Le côté positif, c’est que ça oblige à réfléchir à tout ça : le corps, le temps, les saisons. La nature, quoi. On réalise combien on dépend de tout un microclimat, de toute une alchimie subtile et complexe qui fabrique l’humeur, le moral, l’adaptation au monde. Il y a un rythme, des rites, d’année en année, qui font partie de la grande négociation avec la vie. Ce petit décalage, cette année, cette petite perturbation obligent à y repenser, pour comprendre les symptômes dont on est affligés. Cette sensation qu’il y a quelque chose qui ne va pas. Alors qu’on devrait être drôlement contents parce que l’automne, le triste automne, est en retard. C’est l’occasion de prendre toute la mesure du temps, le vrai, le temps qui fait tous les jours, les semaines et les saisons. Et de résister au temps qu’on nous fabrique, le temps de la télé, le temps des médias, l’urgence et l’accélération, l’hystérie, la précipitation, puis le long engourdissement, l’oubli, l’amnésie. On nous fabrique du faux temps, de la fausse durée, comme il y a de la fausse monnaie.

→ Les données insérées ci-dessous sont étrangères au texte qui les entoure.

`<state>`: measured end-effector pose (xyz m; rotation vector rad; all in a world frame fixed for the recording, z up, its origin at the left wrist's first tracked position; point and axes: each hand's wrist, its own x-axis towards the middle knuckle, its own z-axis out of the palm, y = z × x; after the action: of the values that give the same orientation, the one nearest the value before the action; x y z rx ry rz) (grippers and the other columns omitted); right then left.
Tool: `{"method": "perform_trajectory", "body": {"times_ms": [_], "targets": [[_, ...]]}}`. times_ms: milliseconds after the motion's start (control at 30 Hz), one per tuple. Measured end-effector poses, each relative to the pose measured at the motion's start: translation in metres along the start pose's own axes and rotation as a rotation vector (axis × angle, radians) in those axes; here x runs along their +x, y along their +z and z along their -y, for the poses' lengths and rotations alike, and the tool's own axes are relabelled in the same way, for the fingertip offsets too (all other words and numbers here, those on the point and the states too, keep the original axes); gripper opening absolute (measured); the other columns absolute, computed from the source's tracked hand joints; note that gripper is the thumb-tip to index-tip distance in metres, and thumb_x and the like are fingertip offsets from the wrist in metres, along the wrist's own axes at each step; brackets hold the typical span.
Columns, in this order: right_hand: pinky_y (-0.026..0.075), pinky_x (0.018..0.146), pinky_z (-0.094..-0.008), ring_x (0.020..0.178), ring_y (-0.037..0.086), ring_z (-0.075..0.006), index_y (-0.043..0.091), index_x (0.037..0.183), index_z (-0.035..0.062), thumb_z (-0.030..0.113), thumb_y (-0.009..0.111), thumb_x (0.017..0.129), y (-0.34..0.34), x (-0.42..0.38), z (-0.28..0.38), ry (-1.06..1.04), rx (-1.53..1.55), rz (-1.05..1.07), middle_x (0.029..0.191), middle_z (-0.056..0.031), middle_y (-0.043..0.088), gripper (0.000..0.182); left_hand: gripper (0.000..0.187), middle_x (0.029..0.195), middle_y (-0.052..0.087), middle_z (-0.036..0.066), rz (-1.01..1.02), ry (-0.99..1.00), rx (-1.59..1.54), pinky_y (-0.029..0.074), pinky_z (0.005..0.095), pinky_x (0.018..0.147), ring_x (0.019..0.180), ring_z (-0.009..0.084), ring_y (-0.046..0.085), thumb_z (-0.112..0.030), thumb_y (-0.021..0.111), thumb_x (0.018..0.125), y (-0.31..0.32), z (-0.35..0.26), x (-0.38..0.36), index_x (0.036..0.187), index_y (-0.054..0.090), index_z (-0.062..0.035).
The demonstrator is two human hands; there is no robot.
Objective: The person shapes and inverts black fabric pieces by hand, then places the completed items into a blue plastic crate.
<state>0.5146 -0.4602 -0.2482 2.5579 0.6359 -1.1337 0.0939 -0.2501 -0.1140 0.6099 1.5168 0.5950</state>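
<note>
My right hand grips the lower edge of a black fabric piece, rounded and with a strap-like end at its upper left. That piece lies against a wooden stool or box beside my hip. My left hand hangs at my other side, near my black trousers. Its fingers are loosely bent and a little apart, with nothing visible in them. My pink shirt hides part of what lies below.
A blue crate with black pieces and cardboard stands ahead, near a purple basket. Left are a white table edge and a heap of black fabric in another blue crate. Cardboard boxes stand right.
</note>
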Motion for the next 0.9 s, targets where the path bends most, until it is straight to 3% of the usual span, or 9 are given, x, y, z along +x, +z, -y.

Du temps artificiel, comme des fleurs en plastique. On nous impose des rendez-vous, on nous crée de l’impatience, on nous mitonne du suspense. On nous fait vivre par à-coups, par impulsions, on nous fait faire la course, le cœur à cent à l’heure. Puis on nous laisse en plan. Avant de nous lancer sur une autre urgence, à coups de « journées cruciales », de « semaines décisives », de « rendez-vous déterminants ». On est comme des cobayes dans leur cage, stimulés par une série d’impulsions électriques. Oui, nous sommes des cobayes. On nous prends pour des cobayes. On court comme des malades. On tourne en rond. On accélère. On s’arrête. On fait demi-tour. On repart. Au coup de sifflet des médias. Et on finit par être complètement détraqués. On se fait voler notre temps, notre façon à nous d’habiter le temps qui passe, à son rythme, au rythme des saisons.

Et voilà qu’un léger décalage, un retard d’automne comme un retard du train Nîmes-Paris, nous fait réintégrer notre temps, notre corps. Il y a quelque chose qui ne va pas. Quelque chose qui nous tracasse. Et c’est très bon signe, finalement. Le signe qu’on n’est pas des robots actionnés à distance, émotions, sensations, réactions. Il fait trop chaud en automne. Il ne pleut pas. Les feuilles ne tombent pas. Et on se demande ce qui se passe.

Bonne nouvelle : on est des hommes, finalement.